One of the main ingredients in Italian panzanella is focaccia, and it absolutely must be stale (or toasted in the oven) so the pieces of bread gradually absorb all the delicious juices from the tomatoes mixed with the tart vinaigrette. In this recipe, the bread cubes and vegetables are complemented by pieces of smoked sausage. It turns out incredibly delicious. A great way to use up stale focaccia!

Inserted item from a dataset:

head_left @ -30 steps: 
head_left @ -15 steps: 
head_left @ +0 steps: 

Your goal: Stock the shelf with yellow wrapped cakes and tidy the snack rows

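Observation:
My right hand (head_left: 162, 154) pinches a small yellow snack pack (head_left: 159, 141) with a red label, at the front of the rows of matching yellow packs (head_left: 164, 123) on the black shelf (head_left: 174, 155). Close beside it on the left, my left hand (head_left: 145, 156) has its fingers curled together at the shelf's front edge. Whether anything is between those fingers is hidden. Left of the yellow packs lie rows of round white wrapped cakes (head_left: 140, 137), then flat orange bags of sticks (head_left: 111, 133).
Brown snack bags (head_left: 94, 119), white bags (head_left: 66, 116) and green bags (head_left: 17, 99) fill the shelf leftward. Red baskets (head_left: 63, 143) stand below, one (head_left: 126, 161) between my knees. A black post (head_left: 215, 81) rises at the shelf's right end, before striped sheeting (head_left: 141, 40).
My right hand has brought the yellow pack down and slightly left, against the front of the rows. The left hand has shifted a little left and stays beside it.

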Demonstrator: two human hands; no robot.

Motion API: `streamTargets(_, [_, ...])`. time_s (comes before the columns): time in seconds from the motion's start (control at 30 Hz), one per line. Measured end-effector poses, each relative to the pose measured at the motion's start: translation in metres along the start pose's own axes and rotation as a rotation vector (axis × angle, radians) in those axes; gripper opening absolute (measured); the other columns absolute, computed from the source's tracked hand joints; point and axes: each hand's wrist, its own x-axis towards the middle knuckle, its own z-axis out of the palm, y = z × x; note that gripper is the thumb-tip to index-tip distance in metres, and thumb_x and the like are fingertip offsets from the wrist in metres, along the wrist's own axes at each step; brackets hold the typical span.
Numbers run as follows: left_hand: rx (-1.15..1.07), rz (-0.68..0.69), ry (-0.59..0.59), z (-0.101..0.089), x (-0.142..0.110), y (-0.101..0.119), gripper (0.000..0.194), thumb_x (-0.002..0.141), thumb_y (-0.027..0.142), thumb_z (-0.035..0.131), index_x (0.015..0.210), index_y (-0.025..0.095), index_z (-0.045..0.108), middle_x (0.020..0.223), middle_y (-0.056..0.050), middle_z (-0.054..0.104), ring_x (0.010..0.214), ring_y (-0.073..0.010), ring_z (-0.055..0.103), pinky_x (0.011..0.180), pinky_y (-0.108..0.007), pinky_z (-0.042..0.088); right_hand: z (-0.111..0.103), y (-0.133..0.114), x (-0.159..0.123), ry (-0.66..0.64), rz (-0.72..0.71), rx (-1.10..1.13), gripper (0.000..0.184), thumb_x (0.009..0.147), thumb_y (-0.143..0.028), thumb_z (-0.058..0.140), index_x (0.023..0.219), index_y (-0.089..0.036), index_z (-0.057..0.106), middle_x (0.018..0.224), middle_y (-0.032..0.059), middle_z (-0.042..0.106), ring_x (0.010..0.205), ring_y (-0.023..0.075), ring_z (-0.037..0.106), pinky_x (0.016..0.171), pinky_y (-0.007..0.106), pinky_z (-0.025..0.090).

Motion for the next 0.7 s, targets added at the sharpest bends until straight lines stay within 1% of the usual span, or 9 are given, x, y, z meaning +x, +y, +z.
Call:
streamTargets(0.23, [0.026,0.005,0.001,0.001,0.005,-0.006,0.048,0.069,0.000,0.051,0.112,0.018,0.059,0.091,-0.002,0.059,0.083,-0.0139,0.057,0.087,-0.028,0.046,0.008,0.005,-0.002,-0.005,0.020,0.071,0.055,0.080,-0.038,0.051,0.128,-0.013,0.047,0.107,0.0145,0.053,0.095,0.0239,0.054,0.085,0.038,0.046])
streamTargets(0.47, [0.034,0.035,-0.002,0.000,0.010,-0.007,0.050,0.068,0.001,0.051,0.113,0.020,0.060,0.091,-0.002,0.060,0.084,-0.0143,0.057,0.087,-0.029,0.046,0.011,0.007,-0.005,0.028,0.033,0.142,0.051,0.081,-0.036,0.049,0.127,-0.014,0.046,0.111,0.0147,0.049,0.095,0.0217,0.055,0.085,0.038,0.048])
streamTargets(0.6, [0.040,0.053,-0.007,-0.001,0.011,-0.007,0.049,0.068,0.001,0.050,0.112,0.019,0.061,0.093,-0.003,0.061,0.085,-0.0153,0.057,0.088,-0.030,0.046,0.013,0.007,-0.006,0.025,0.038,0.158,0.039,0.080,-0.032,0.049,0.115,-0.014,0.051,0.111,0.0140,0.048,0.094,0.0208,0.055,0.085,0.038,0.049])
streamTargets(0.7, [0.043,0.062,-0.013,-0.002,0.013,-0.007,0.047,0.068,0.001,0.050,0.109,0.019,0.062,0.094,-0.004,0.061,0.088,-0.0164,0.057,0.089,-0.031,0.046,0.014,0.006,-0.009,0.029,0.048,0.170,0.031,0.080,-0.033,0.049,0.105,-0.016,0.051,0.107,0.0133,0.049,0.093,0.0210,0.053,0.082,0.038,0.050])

The recipes use measuring containers with the following volumes:
1 glass (st.) - 250 ml.
3/4 cup (st.) - 180 ml.
2/3 cup (st.) - 160 ml.
1/2 cup (st.) - 125 ml.
1/3 cup (st.) - 80 ml.
1/4 cup (st.) - 60 ml.
1 tablespoon (tbsp) - 15 ml.
1 teaspoon (tsp) - 5 ml.
1/5 teaspoon (tsp) - 1 ml.

Ingredients for the recipe:


  • 8 cups stale or toasted focaccia, cut into 1-inch cubes (about 340 g)
  • 900 g ripe tomatoes, cut into 2.5 cm pieces (about 4 cups)
  • 3/4 cup salami, cut into strips
  • 0.5 cup thinly sliced ​​celery stalks
  • 0.5 cup thinly sliced ​​red onion
  • 1/2 cup chopped pepperoncini peppers (optional)
  • 1/4 cup chopped fresh basil
  • 1/4 cup chopped fresh parsley
  • 1/4 cup red wine vinegar
  • 1 teaspoon Dijon mustard
  • 0.5 tsp chopped garlic
  • 3/4 cup olive oil



We recommend

Cooking the dish according to the recipe:


  1. Place bread cubes in a large bowl, add tomatoes, salami, celery, onion, pepperoncini, basil and parsley and toss to combine.
  2. In a medium bowl, combine vinegar, mustard, and garlic. Stir in olive oil. Pour the dressing over the salad and toss. Season with salt and pepper and toss again.